─── Information provided

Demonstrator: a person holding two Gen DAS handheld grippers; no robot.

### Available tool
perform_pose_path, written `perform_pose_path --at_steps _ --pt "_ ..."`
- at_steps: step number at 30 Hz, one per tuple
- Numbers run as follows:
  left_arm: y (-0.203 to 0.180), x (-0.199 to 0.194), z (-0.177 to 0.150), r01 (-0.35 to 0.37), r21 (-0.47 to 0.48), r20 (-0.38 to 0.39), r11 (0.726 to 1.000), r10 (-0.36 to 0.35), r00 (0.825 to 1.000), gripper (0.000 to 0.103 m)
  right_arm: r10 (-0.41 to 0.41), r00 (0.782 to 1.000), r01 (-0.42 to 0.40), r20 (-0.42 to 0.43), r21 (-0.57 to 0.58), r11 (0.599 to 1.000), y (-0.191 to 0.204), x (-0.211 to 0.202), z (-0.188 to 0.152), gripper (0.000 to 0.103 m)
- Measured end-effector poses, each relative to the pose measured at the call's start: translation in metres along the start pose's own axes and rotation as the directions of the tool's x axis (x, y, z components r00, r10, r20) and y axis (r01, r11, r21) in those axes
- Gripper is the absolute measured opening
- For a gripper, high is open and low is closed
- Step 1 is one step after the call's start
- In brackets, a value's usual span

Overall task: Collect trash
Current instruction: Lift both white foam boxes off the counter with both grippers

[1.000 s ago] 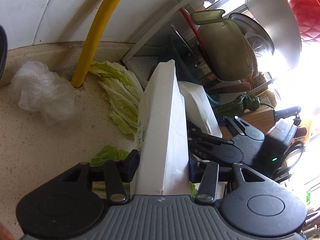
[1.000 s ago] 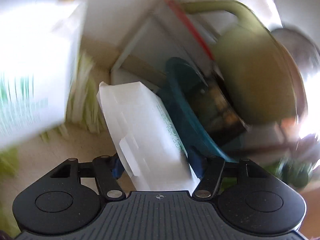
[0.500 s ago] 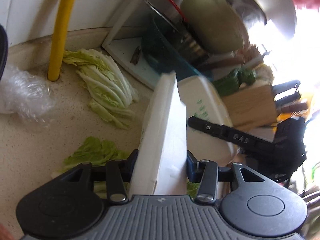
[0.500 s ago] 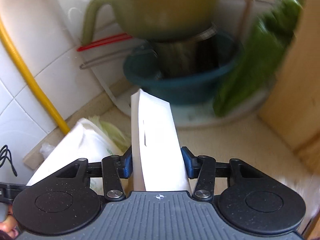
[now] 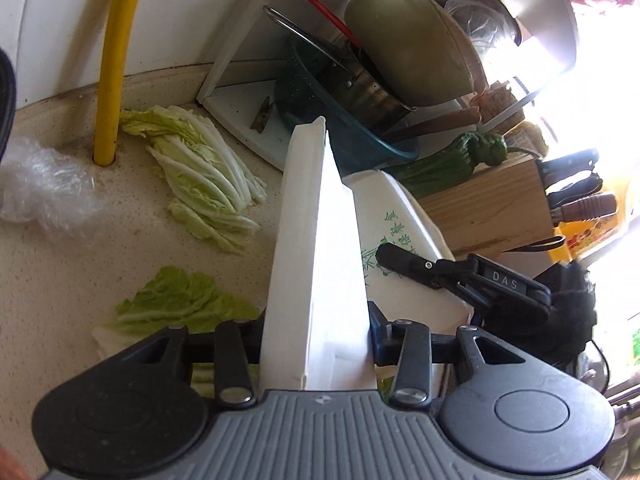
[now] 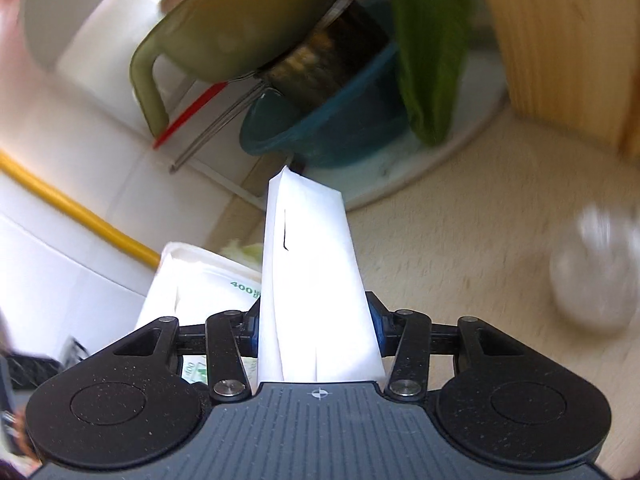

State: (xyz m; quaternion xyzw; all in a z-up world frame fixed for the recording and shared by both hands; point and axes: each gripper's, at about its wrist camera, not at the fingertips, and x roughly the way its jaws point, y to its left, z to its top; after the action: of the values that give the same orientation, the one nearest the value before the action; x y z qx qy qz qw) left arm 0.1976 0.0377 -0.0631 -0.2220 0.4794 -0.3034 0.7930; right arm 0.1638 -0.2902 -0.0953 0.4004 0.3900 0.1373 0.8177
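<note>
My left gripper (image 5: 316,322) grips a white carton (image 5: 316,240) that stands up edge-on between its pads, and the jaws are closing tighter on it. Just to its right, a finger (image 5: 424,268) of my right gripper lies across a second white carton (image 5: 400,212) with green print. In the right wrist view my right gripper (image 6: 316,326) is shut on that carton (image 6: 308,264), squeezed narrow; the left one's carton (image 6: 200,280) shows at lower left. Cabbage leaves (image 5: 200,176), a torn leaf (image 5: 180,304) and crumpled clear plastic (image 5: 36,188) lie on the beige counter (image 5: 60,280).
A yellow pipe (image 5: 112,60) rises from the counter by the tiled wall. Behind the cartons a white dish rack holds a teal colander (image 5: 360,136) and a green jug (image 5: 404,40). A wooden knife block (image 5: 488,212) with green peppers (image 5: 480,148) stands right. Something clear and blurred (image 6: 592,276) lies on the counter.
My right gripper has rolled far over with its carton and swung across the counter, squeezing the carton narrower. My left gripper has drawn back and up a little, still holding its carton.
</note>
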Motion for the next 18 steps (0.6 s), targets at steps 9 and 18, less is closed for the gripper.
perform_pose_path --at_steps 9,18 --pt "-0.004 -0.011 -0.011 -0.018 -0.030 0.022 0.999 0.018 1.000 0.038 0.136 0.991 -0.136 0.012 0.153 0.979 -0.026 -0.013 -0.026 0.055" --pt "-0.021 -0.039 -0.016 -0.003 -0.004 0.092 1.000 0.003 0.996 0.038 0.232 0.970 -0.240 0.070 0.138 0.961 -0.012 -0.040 -0.029 0.055"
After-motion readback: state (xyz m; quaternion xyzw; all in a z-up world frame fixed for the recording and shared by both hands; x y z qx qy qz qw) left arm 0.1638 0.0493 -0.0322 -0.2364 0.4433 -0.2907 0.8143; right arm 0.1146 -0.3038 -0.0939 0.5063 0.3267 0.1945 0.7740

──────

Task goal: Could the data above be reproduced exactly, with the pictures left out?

Completed task:
Demonstrator: a person holding two Gen DAS handheld grippers; no robot.

### Available tool
perform_pose_path, written `perform_pose_path --at_steps _ --pt "_ ..."`
- at_steps: step number at 30 Hz, one per tuple
- Numbers run as follows:
  left_arm: y (-0.203 to 0.180), x (-0.199 to 0.194), z (-0.177 to 0.150), r01 (-0.35 to 0.37), r21 (-0.47 to 0.48), r20 (-0.38 to 0.39), r11 (0.726 to 1.000), r10 (-0.36 to 0.35), r00 (0.825 to 1.000), gripper (0.000 to 0.103 m)
  right_arm: r10 (-0.41 to 0.41), r00 (0.782 to 1.000), r01 (-0.42 to 0.40), r20 (-0.42 to 0.43), r21 (-0.57 to 0.58), r11 (0.599 to 1.000), y (-0.191 to 0.204), x (-0.211 to 0.202), z (-0.188 to 0.152), gripper (0.000 to 0.103 m)
- Measured end-effector poses, each relative to the pose measured at the call's start: translation in metres along the start pose's own axes and rotation as the directions of the tool's x axis (x, y, z components r00, r10, r20) and y axis (r01, r11, r21) in those axes
- Gripper is the absolute measured opening
- For a gripper, high is open and low is closed
- Step 1 is one step after the call's start
- In brackets, a value's usual span

Overall task: Collect trash
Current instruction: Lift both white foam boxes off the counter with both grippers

[1.000 s ago] 
[1.000 s ago] 
[0.500 s ago] 
[0.500 s ago] 
[now] 
[now] 

State: (xyz m; quaternion xyzw; all in a z-up world frame fixed for the recording and shared by both hands; point and axes: each gripper's, at about its wrist camera, not at the fingertips, and x roughly the way its jaws point, y to its left, z to its top; after the action: of the values that give the same orientation, the one nearest the value before the action; x y z qx qy qz qw) left arm 0.1976 0.0377 -0.0631 -0.2220 0.4794 -0.3034 0.7930; right arm 0.1638 -0.2902 -0.0953 0.4004 0.3900 0.1373 0.8177
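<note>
My left gripper (image 5: 316,322) grips a white carton (image 5: 316,240) that stands up edge-on between its pads, and the jaws are closing tighter on it. Just to its right, a finger (image 5: 424,268) of my right gripper lies across a second white carton (image 5: 400,212) with green print. In the right wrist view my right gripper (image 6: 316,326) is shut on that carton (image 6: 308,264), squeezed narrow; the left one's carton (image 6: 200,280) shows at lower left. Cabbage leaves (image 5: 200,176), a torn leaf (image 5: 180,304) and crumpled clear plastic (image 5: 36,188) lie on the beige counter (image 5: 60,280).
A yellow pipe (image 5: 112,60) rises from the counter by the tiled wall. Behind the cartons a white dish rack holds a teal colander (image 5: 360,136) and a green jug (image 5: 404,40). A wooden knife block (image 5: 488,212) with green peppers (image 5: 480,148) stands right. Something clear and blurred (image 6: 592,276) lies on the counter.
My right gripper has rolled far over with its carton and swung across the counter, squeezing the carton narrower. My left gripper has drawn back and up a little, still holding its carton.
</note>
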Motion for the next 18 steps (0.6 s), targets at steps 9 and 18, less is closed for the gripper.
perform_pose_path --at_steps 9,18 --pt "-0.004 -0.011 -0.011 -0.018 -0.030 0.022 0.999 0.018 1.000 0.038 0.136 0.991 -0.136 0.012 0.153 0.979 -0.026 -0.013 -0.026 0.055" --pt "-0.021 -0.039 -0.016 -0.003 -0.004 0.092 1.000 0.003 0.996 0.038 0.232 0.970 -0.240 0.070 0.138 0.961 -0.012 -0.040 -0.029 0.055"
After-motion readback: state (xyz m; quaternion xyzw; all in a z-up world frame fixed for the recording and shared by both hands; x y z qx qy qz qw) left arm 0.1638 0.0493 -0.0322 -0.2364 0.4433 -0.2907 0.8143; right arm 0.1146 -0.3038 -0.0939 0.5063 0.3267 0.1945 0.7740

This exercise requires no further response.